Information:
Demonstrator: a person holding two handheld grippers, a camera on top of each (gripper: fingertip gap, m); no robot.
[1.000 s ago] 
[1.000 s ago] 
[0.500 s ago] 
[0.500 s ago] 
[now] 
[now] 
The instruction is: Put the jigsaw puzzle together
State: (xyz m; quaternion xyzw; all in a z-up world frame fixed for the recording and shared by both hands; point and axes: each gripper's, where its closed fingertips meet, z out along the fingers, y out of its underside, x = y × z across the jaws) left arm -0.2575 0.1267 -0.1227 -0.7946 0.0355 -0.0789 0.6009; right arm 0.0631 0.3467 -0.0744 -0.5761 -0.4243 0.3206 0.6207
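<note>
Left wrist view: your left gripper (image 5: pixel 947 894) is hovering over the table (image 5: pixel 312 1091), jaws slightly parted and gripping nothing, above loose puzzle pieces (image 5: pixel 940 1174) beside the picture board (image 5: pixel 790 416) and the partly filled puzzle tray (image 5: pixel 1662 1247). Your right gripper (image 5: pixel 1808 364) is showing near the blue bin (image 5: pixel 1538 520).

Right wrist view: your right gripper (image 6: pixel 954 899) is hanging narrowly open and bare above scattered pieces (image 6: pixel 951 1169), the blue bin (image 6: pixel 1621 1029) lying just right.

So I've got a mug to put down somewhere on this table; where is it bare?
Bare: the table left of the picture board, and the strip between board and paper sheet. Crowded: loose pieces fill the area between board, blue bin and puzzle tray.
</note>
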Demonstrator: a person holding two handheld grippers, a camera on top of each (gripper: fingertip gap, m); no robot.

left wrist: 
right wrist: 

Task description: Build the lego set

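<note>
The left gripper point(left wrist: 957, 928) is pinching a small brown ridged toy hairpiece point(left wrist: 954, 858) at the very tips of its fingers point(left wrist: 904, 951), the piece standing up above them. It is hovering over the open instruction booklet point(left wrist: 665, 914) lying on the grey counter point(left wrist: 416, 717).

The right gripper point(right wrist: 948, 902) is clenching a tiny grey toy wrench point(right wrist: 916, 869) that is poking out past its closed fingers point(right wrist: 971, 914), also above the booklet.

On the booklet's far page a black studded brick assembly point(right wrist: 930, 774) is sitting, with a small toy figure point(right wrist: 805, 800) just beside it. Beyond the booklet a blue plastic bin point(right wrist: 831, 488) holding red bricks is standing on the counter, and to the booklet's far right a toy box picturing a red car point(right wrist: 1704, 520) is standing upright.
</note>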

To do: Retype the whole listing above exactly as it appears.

Output below:
Demonstrator: a person holding two handheld grippers, a camera on top of each (gripper: fingertip gap, m); no robot.
[1.000 s ago] 
[1.000 s ago] 
[0.500 s ago] 
[0.500 s ago] 
[now] 
[now] 
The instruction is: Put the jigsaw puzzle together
State: (xyz m; quaternion xyzw; all in a z-up world frame fixed for the recording and shared by both hands; point and axes: each gripper's, where its closed fingertips meet, z out along the fingers, y out of its underside, x = y × z across the jaws) left arm -0.2575 0.1267 -0.1227 -0.7946 0.0355 -0.0789 0.6009; right arm 0.0631 0.3467 -0.0744 -0.5761 -0.4243 0.3206 0.6207
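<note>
Left wrist view: your left gripper (image 5: pixel 947 894) is hovering over the table (image 5: pixel 312 1091), jaws slightly parted and gripping nothing, above loose puzzle pieces (image 5: pixel 940 1174) beside the picture board (image 5: pixel 790 416) and the partly filled puzzle tray (image 5: pixel 1662 1247). Your right gripper (image 5: pixel 1808 364) is showing near the blue bin (image 5: pixel 1538 520).

Right wrist view: your right gripper (image 6: pixel 954 899) is hanging narrowly open and bare above scattered pieces (image 6: pixel 951 1169), the blue bin (image 6: pixel 1621 1029) lying just right.

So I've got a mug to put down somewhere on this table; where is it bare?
Bare: the table left of the picture board, and the strip between board and paper sheet. Crowded: loose pieces fill the area between board, blue bin and puzzle tray.
</note>
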Demonstrator: a person holding two handheld grippers, a camera on top of each (gripper: fingertip gap, m); no robot.

left wrist: 
right wrist: 

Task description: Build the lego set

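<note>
The left gripper point(left wrist: 957, 928) is pinching a small brown ridged toy hairpiece point(left wrist: 954, 858) at the very tips of its fingers point(left wrist: 904, 951), the piece standing up above them. It is hovering over the open instruction booklet point(left wrist: 665, 914) lying on the grey counter point(left wrist: 416, 717).

The right gripper point(right wrist: 948, 902) is clenching a tiny grey toy wrench point(right wrist: 916, 869) that is poking out past its closed fingers point(right wrist: 971, 914), also above the booklet.

On the booklet's far page a black studded brick assembly point(right wrist: 930, 774) is sitting, with a small toy figure point(right wrist: 805, 800) just beside it. Beyond the booklet a blue plastic bin point(right wrist: 831, 488) holding red bricks is standing on the counter, and to the booklet's far right a toy box picturing a red car point(right wrist: 1704, 520) is standing upright.
</note>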

For this exercise, nothing further remains.